A couple of weeks ago, we were pleased to report on our Juvenile Restorative Justice Symposium, a half-day program focused on restorative justice approaches for young offenders. Restorative justice represents a paradigm shift in understanding and approaching justice. It shifts the focus onto the needs of the injured party rather than a sort of generalized societal need to carry out a punishment. Central to the restorative justice system is the so-called “circle” approach (this video includes more information on the circle process), whereby the impacted individuals sit in a circle to have a dialogue mediated by a trained facilitator.
Today, we are excited to report on our latest program, a July 19 forum on diversion and evidence-based approaches to juvenile justice, hosted by the BBA’s Civil Rights and Civil Liberties Section along with Citizens for Juvenile Justice. Diverting juveniles is the practice of referring them to various programs that hold them accountable without having the go through the traditional justice system. The restorative justice approach explained in our prior post is one example of a diversion approach. The goal is to hold youths accountable without creating a criminal record.
This is especially important in Massachusetts, which does not permit record expungement. The day before our program, the Boston Globe posted an informative article on this very issue, explaining the challenges individuals with juvenile records can face for many years after their cases are resolved in the justice system. On July 12, the Senate supported a bill (S2424) by a vote of 31-9 that would, among other reforms, permit expungement of misdemeanor offenses from juvenile records.
Regardless of whether the bill is enacted, the take-away from our forum was clear – diversion, when executed correctly, can be more effective at achieving justice, promoting rehabilitation, and reducing recidivism than traditional justice systems. The fact that it avoids creation of a record that can hinder a young people for the rest of their lives is only an added benefit.
Massachusetts is making progress on diversion, but the presenters made clear that there is still a long way to go. At this point, Sana Fadel, Deputy Director of Citizens for Juvenile Justice, who’s Executive Director Naoka Carey provided closing remarks, explained that diversion programs are established ad hoc and vary by county. As a result, we have instances of “justice by geography,” in the words of First Justice of the Middlesex Juvenile Court, Jay Blitzman, whereby geography plays a disproportionate role in determining juvenile justice outcomes (check out his July 20 editorial on juvenile record expungement from Commonwealth Magazine). This also hinders the collection of clear data on effectiveness and outcomes. Yet while uniformity is still a goal, Fadel reported that things seem to be moving in the right direction, in large part thanks to support from the District Attorneys who have implemented diversion programs in 10 of 11 jurisdictions.
One of the key points made by multiple panelists was the need for individualized and graduated responses in diversion. While diversion done well has repeatedly resulted in positive outcomes, diversion done poorly can have the opposite effect.
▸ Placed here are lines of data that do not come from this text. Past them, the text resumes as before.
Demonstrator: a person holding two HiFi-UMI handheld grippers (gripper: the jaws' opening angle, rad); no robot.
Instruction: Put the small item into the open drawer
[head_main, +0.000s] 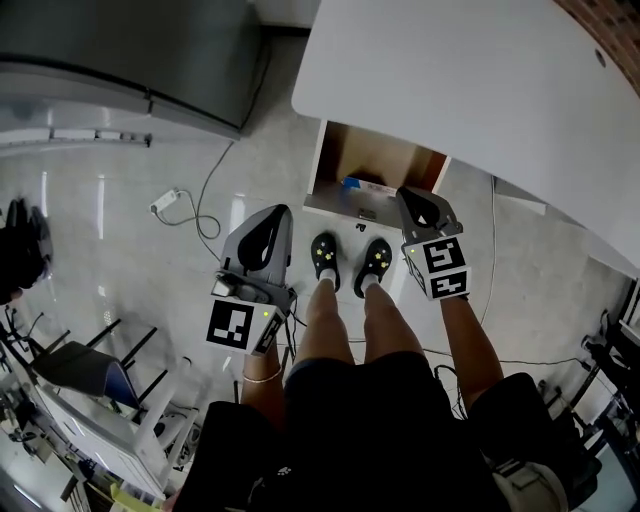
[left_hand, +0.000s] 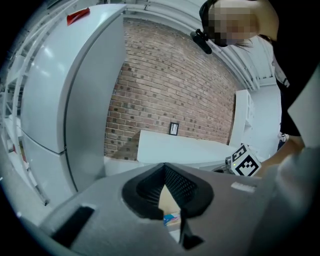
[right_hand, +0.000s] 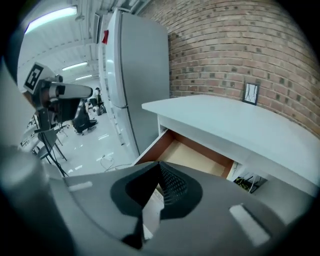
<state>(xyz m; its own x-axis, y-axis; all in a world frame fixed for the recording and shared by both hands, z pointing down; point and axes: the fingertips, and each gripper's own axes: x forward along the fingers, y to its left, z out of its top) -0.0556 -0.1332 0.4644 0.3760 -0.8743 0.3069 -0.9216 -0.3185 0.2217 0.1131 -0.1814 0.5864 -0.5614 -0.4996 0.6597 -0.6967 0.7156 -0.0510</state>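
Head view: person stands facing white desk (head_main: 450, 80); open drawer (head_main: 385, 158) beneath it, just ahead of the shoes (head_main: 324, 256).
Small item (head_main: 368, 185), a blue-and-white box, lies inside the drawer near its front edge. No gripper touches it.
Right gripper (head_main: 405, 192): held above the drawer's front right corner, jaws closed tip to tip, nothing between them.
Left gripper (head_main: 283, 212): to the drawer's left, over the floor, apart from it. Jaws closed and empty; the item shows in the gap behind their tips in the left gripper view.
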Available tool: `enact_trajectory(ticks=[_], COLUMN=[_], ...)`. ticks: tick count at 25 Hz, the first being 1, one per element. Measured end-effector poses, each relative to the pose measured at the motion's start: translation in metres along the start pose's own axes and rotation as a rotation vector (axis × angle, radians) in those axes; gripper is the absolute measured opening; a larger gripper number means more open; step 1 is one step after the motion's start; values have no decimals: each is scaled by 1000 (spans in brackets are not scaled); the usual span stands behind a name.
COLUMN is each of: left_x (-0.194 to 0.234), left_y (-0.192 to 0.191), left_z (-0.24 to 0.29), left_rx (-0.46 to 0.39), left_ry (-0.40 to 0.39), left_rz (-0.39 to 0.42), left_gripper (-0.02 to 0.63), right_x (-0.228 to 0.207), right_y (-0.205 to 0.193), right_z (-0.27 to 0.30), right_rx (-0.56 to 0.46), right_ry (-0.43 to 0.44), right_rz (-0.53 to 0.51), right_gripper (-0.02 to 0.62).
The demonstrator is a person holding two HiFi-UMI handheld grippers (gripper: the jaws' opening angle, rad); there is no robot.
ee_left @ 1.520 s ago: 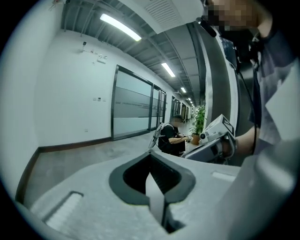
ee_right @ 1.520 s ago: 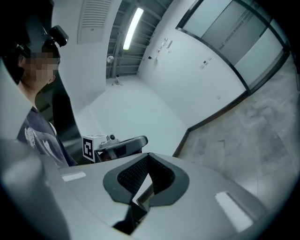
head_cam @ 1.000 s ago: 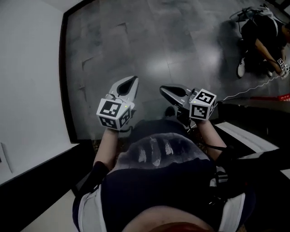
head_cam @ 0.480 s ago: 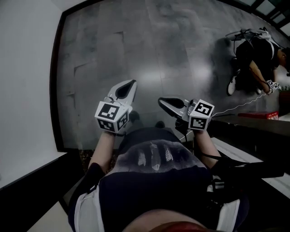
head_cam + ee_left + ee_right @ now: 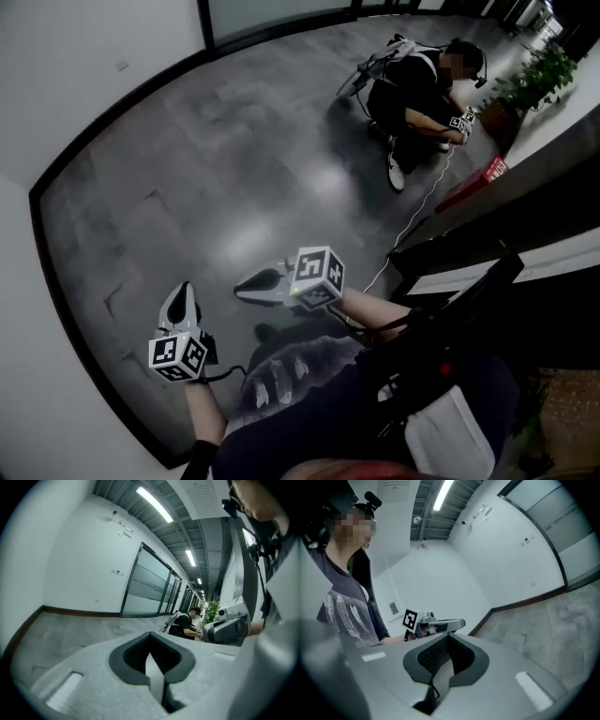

The key is to require the appropriate level of engagement for the youthful offender. Too little and the point doesn’t get across, too much and the diversion program can stifle a youth’s positive connections outside the justice system and build resistance and resentment. However, with the proper amount of diversion programming, youths exhibit a remarkable tendency to learn from their mistakes, make victims whole again, and avoid future criminal behavior.
Panelists (left to right): Kara Hayes, Vincent Schiraldi, and Judge Blitzman
Vincent Schiraldi, Senior Research Fellow at the Harvard Kennedy School’s Program in Criminal Justice, spoke about how he worked to increase diversion as New York City’s commissioner of probation. Through collaboration with the probation department, schools, courts, police, and even big box stores, the leaders of which he convinced to not prosecute all juvenile shoplifters, he was able to divert 41% of juvenile cases, an increase of more than 15%. A large part of his success appeared to be driven by his tireless efforts toward bringing the community together to embrace diversion as a reasonable justice system alternative and also by tracking and regularly reporting data demonstrating the effectiveness of his work.
Massachusetts is still far from these levels of diversion, but panelists made clear that it is increasingly being accepted as a reasonable alternative to traditional justice. Kara Hayes, Chief of Community Engagement at the Suffolk County District Attorney’s Office, reported that 25% of juveniles in Suffolk County are currently diverted before being arraigned. This seems to place us in a similar position as New York City prior to Vincent’s arrival, and the stars appear to be aligning for further increases. As Kara explained, diversion programs are also beneficial to victims, who often gain more satisfaction and closure than through the justice system, which can be impersonal and leave them feeling cast aside. As a result, the Suffolk County District Attorney’s office is starting a pilot diversion program in the county that it hopes to have up and running by the start of the school year. The pilot will include a dedicated program coordinator whose goal is to continue the thoughtful and strategic expansion of diversion to best fulfill the needs of the community.
We are devoted to continuing to provide thought provoking and timely programs and discussions on these sorts of developing areas of justice. We hope program attendees left feeling informed and empowered to make an impact and we look forward to keeping you apprised of the latest developments in juvenile justice practice.